After finding the line containing "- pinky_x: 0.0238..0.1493" below, please output that line and each following one through the line containing "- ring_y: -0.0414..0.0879", exactly as written.

○ ○ ○ ○ ○ ○ ○

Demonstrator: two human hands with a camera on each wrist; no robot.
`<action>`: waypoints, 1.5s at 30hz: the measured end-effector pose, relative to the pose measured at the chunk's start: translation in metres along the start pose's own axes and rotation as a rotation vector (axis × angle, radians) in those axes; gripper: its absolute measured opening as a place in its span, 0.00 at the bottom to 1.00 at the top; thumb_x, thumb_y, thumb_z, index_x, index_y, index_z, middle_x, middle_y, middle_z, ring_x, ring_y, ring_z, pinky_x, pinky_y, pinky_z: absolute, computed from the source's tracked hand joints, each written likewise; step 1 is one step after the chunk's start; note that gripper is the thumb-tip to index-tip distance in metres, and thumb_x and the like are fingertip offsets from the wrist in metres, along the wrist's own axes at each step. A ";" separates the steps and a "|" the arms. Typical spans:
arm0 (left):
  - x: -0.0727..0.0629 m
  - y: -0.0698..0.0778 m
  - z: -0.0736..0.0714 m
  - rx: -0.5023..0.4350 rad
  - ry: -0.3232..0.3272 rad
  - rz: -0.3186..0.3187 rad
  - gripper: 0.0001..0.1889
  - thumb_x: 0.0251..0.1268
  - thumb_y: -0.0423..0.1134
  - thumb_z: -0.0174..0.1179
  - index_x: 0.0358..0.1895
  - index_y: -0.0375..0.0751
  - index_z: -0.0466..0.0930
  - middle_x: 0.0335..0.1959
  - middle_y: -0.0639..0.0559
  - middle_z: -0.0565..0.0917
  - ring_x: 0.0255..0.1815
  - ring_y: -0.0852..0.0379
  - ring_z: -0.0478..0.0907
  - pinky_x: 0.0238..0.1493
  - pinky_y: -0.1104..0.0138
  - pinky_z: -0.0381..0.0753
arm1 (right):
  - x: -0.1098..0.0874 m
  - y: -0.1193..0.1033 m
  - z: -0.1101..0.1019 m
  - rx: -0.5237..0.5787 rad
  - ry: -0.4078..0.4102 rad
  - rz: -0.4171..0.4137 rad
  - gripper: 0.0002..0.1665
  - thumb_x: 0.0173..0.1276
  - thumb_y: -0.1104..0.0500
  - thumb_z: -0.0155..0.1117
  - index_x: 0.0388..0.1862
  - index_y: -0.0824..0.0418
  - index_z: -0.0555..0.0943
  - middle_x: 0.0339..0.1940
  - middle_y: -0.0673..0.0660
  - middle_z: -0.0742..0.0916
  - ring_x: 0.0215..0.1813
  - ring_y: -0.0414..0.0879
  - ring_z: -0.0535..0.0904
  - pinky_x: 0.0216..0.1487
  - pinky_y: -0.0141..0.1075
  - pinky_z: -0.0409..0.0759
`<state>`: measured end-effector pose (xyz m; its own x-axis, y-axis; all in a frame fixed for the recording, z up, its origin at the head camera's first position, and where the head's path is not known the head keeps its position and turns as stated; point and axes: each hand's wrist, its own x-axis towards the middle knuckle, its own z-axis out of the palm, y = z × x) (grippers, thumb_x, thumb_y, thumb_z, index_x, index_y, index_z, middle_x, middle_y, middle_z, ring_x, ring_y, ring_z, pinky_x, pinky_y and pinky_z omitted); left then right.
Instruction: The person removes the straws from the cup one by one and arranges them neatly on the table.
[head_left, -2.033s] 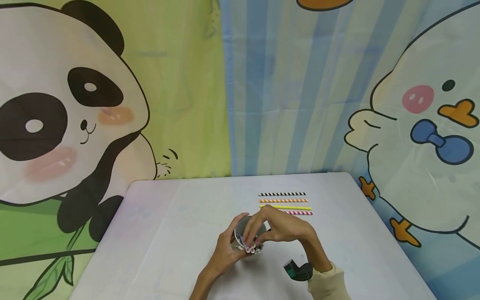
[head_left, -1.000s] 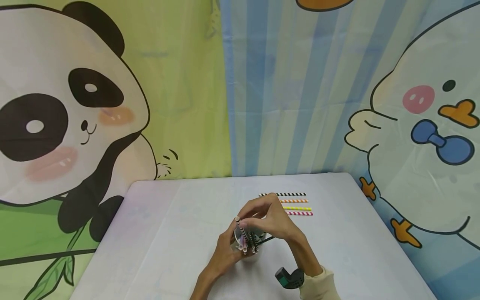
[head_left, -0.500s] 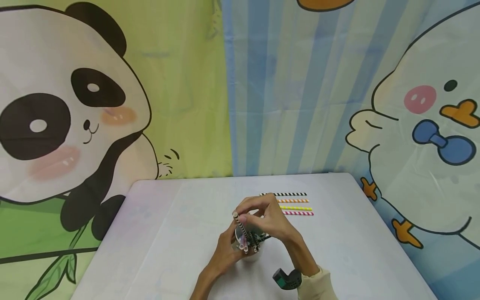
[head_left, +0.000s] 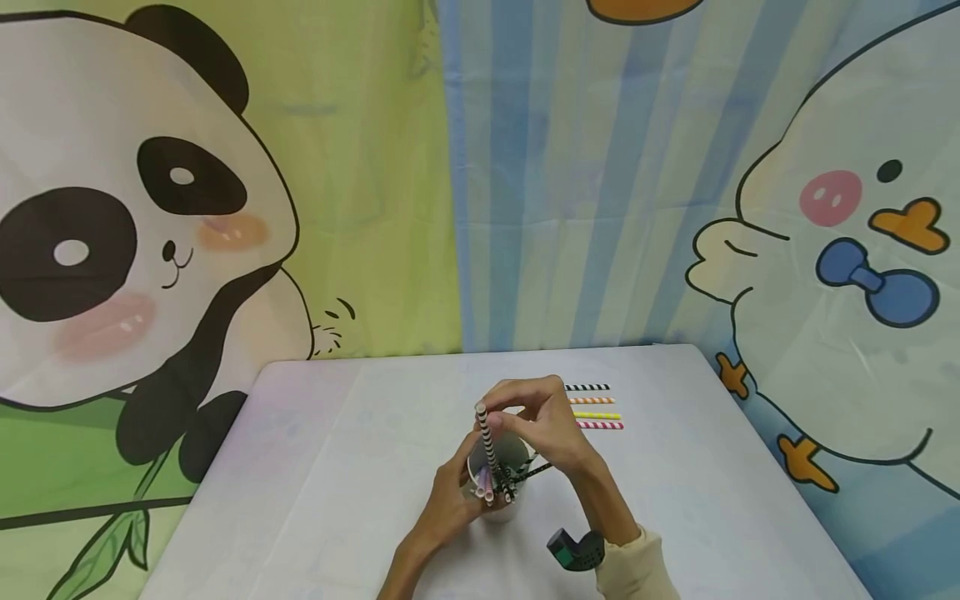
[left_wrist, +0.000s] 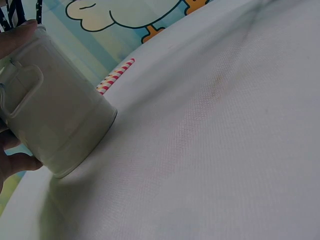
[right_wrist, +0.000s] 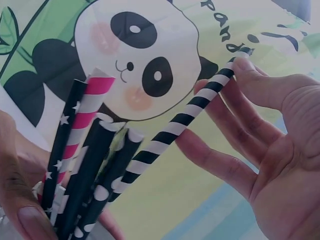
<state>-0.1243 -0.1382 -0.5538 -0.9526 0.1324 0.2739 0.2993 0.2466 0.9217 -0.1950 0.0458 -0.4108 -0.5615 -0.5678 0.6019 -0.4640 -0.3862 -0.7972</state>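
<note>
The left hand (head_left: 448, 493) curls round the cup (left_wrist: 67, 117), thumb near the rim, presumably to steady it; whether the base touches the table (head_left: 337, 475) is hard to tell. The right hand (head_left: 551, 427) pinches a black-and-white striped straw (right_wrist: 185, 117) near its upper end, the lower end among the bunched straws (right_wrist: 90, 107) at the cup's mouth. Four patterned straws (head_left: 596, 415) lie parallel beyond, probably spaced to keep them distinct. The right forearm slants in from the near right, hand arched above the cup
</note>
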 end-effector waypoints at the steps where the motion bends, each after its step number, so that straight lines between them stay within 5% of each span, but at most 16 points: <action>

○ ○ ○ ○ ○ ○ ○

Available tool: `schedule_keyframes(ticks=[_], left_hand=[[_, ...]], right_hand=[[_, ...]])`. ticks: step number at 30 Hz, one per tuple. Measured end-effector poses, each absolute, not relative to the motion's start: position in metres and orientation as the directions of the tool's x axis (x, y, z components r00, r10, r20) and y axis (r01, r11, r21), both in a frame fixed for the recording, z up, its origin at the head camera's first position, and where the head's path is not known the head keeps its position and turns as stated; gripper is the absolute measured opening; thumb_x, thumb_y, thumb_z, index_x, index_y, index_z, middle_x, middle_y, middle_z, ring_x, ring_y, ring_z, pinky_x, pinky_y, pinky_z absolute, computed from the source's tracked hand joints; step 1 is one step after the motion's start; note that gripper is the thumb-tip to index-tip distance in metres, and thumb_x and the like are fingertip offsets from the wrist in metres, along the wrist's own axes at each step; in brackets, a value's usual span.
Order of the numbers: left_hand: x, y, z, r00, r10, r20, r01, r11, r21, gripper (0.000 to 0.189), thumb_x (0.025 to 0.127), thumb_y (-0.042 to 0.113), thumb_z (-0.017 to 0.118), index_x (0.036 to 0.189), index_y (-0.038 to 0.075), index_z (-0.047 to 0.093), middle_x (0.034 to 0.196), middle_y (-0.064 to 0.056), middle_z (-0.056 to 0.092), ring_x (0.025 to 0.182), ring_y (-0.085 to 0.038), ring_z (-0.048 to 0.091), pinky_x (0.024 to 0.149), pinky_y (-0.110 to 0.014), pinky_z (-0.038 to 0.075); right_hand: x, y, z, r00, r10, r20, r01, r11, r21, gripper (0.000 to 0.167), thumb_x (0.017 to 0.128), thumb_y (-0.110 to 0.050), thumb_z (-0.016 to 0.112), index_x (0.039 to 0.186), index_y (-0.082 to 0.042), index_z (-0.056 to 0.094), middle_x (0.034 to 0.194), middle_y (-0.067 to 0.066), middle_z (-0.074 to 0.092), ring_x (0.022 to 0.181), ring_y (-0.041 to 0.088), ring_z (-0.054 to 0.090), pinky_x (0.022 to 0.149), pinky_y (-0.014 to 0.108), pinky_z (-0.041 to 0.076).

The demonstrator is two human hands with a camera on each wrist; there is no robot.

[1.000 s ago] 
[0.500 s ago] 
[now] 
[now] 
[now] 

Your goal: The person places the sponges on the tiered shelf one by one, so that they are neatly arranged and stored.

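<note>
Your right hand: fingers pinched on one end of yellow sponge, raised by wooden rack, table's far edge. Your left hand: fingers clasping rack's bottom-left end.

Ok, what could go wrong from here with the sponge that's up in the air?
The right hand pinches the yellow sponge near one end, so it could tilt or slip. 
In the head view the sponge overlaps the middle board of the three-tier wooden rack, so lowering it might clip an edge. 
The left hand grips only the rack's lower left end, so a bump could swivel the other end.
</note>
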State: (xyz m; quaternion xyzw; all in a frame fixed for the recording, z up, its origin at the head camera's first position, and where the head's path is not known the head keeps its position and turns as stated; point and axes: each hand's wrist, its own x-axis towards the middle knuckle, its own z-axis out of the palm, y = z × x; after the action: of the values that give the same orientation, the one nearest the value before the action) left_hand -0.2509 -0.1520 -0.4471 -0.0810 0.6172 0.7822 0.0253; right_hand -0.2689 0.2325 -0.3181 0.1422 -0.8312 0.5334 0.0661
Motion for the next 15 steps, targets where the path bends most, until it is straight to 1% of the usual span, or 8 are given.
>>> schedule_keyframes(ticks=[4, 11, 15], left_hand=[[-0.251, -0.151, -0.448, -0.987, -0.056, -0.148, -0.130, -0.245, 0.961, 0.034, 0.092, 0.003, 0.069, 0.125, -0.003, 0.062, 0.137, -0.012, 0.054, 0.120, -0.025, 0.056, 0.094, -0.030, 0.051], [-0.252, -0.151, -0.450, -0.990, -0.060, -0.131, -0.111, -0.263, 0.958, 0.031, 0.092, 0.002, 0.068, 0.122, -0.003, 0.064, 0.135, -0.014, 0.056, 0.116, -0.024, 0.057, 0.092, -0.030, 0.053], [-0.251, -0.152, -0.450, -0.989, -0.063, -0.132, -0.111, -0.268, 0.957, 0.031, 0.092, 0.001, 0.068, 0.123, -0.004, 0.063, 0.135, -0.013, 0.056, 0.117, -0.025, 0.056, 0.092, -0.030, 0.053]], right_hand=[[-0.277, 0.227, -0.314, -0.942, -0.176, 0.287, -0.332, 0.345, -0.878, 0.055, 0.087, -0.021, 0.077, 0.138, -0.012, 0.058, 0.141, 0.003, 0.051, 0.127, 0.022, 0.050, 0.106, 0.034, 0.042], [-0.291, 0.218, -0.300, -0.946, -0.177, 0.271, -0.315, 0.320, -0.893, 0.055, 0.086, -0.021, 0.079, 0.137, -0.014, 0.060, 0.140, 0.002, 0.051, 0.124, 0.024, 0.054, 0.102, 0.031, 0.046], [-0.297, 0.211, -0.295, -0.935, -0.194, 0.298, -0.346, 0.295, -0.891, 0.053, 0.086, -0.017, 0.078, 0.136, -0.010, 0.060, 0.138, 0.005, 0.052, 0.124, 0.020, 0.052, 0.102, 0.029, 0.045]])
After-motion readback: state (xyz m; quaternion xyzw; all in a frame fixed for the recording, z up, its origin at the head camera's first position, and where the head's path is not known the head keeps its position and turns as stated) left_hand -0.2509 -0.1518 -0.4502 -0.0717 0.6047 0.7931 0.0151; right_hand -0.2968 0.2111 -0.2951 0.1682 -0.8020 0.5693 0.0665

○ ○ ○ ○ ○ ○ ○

WRITTEN RESPONSE:
  - pinky_x: 0.0238..0.1493
  - pinky_y: -0.1104..0.0138
  - pinky_z: -0.0381..0.0753
arm1 (right):
  - x: -0.1098..0.0874 m
  - y: -0.1193..0.1033 m
  - z: -0.1101..0.1019 m
  - rx: -0.5237..0.5787 rad
  - ry: -0.4078..0.4102 rad
  - rz: -0.4171..0.4137 rad
  - gripper: 0.0002..0.1665
  - thumb_x: 0.0173..0.1276
  - thumb_y: -0.1104..0.0500
  - thumb_z: -0.0155..0.1117
  - index_x: 0.0388..0.1862
  - index_y: -0.0824..0.0418
  - index_z: -0.0555..0.0943
  - middle_x: 0.0339..0.1940
  - middle_y: -0.0673..0.0660
  - middle_z: -0.0742..0.0916
  - ring_x: 0.0215..0.1813
  - ring_y: -0.0414..0.0879

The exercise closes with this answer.